_Assigned task_:
Word for word, retype the first line of the records and every following line through the one containing "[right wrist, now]".

_Input data_:
_ _ _ _ _
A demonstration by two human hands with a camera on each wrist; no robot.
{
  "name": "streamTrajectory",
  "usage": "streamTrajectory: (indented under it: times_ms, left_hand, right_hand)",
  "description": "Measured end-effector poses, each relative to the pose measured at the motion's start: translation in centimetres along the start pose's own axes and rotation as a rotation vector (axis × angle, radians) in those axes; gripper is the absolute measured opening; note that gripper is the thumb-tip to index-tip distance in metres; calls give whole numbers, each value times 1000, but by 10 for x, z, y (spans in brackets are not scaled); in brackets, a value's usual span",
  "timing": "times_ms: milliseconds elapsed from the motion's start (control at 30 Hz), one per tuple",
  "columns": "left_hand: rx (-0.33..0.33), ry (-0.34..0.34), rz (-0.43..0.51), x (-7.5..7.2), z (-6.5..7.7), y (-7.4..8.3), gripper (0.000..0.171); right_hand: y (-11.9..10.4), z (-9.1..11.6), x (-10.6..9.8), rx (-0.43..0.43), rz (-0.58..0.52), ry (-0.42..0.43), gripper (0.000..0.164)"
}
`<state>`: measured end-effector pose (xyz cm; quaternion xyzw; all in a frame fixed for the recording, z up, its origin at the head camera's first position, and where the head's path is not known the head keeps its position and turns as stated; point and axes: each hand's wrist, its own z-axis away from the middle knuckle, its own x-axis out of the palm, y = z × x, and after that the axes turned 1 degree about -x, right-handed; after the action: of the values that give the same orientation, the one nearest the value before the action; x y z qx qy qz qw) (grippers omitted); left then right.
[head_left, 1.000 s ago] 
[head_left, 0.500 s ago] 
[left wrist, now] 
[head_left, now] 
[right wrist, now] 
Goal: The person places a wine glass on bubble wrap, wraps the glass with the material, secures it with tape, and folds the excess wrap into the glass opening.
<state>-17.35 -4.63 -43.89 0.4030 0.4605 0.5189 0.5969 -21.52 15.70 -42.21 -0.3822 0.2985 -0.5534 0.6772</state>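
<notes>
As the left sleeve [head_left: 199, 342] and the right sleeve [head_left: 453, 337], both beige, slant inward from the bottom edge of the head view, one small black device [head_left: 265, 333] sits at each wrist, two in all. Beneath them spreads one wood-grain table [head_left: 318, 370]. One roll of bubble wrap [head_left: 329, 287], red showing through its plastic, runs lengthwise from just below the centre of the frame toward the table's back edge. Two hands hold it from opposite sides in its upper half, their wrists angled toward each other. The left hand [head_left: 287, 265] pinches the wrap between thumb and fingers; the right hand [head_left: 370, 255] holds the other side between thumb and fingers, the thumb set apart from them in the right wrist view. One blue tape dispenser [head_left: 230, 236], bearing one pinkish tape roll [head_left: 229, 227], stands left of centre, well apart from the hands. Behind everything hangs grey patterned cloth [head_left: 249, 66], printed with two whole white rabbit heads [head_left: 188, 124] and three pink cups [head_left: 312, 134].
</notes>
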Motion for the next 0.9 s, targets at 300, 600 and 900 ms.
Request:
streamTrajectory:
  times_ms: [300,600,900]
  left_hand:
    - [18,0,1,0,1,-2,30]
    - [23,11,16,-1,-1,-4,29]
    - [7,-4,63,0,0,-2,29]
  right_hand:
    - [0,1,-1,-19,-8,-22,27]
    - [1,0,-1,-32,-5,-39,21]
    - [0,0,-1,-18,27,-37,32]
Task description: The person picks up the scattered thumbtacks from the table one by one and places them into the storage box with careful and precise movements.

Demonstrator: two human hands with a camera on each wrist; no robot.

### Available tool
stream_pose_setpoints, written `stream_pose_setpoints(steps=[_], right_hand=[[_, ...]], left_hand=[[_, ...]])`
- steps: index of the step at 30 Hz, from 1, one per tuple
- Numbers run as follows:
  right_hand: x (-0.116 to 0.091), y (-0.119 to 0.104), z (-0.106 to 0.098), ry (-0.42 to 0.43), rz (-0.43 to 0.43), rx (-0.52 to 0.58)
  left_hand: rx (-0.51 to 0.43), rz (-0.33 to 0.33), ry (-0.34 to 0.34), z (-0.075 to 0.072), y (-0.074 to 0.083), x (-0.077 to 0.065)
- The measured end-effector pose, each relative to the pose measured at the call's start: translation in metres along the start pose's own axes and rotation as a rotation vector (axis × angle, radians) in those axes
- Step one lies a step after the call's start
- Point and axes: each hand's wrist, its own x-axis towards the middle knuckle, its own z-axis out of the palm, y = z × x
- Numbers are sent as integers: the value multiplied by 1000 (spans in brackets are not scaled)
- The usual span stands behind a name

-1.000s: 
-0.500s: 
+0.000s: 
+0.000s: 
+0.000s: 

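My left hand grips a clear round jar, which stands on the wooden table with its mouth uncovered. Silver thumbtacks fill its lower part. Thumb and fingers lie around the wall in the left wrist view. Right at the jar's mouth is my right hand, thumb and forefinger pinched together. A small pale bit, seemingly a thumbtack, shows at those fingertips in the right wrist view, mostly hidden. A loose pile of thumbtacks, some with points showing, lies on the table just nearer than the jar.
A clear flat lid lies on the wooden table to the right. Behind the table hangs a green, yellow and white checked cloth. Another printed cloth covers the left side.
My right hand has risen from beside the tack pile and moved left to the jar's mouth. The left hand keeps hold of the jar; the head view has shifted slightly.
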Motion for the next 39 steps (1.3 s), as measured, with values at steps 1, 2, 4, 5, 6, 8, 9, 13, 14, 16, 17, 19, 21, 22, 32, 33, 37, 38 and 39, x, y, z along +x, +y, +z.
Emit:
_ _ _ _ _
_Finished exercise_:
A demonstration by two human hands with a camera on each wrist; no robot.
{
  "name": "streamTrajectory",
  "usage": "streamTrajectory: (indented under it: times_ms, left_hand, right_hand)",
  "description": "Measured end-effector poses, each relative to the pose measured at the motion's start: translation in centimetres along the start pose's own axes and rotation as a rotation vector (axis × angle, radians) in those axes; gripper is the absolute measured opening; note that gripper is the thumb-tip to index-tip distance in metres; calls give whole numbers, each value times 1000, but by 10 for x, z, y (spans in brackets are not scaled); in brackets, a value's usual span",
  "timing": "times_ms: milliseconds elapsed from the motion's start (control at 30 Hz), one per tuple",
  "columns": "left_hand: rx (-0.33..0.33), ry (-0.34..0.34), rz (-0.43..0.51), x (-7.5..7.2), z (-6.5..7.7), y (-7.4..8.3), gripper (0.000..0.171); right_hand: y (-11.9..10.4), z (-9.1..11.6), x (-10.6..9.8), rx (-0.43..0.43), rz (-0.58..0.52), ry (-0.42..0.43), gripper (0.000..0.164)"
}
`<state>`: measured end-effector pose (xyz cm; quaternion xyzw; all in a frame fixed for the recording, z up, its origin at the head camera's first position, and where the head's path is not known the head keeps its position and turns as stated; point and axes: each hand's wrist, its own z-axis away from the middle knuckle, its own x-axis out of the palm, y = z × x, and after that the axes turned 1 degree about -x, right-handed; after the action: of the values that give the same orientation, the one nearest the value before the action; x y z qx qy qz qw) (grippers omitted); left then right.
[head_left, 1.000 s ago] 
[head_left, 0.500 s ago] 
[left wrist, now] 
[head_left, now] 
[right wrist, now] 

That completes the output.